Supplied data:
_ _ _ _

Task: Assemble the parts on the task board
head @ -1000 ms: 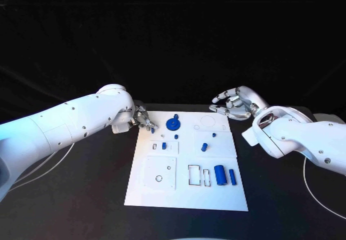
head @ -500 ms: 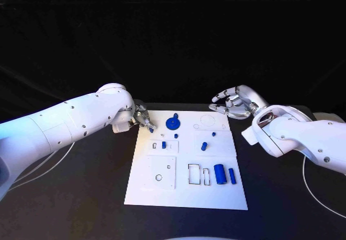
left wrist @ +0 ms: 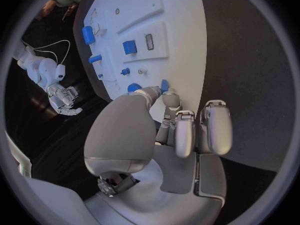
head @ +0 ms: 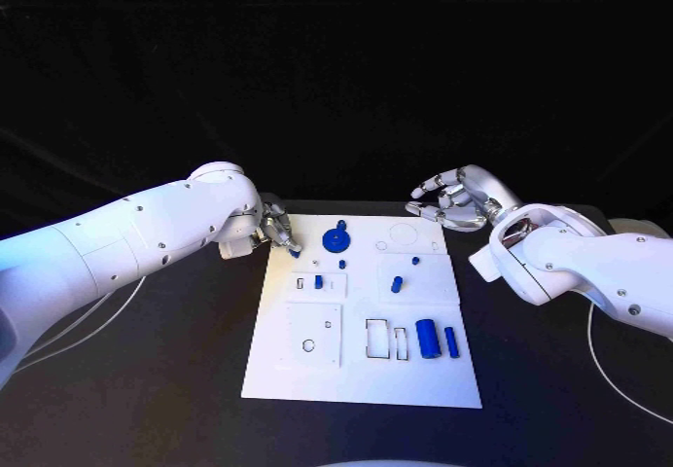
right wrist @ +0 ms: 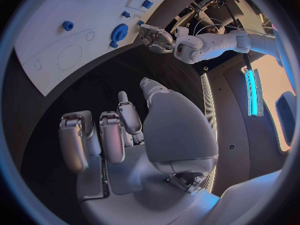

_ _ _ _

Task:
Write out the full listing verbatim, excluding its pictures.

Exercise output:
Task: Assemble the parts on the task board
head @ -1000 ms: 
head @ -500 ms: 
left wrist @ +0 ms: 
head @ +0 ms: 
right wrist @ +0 ms: 

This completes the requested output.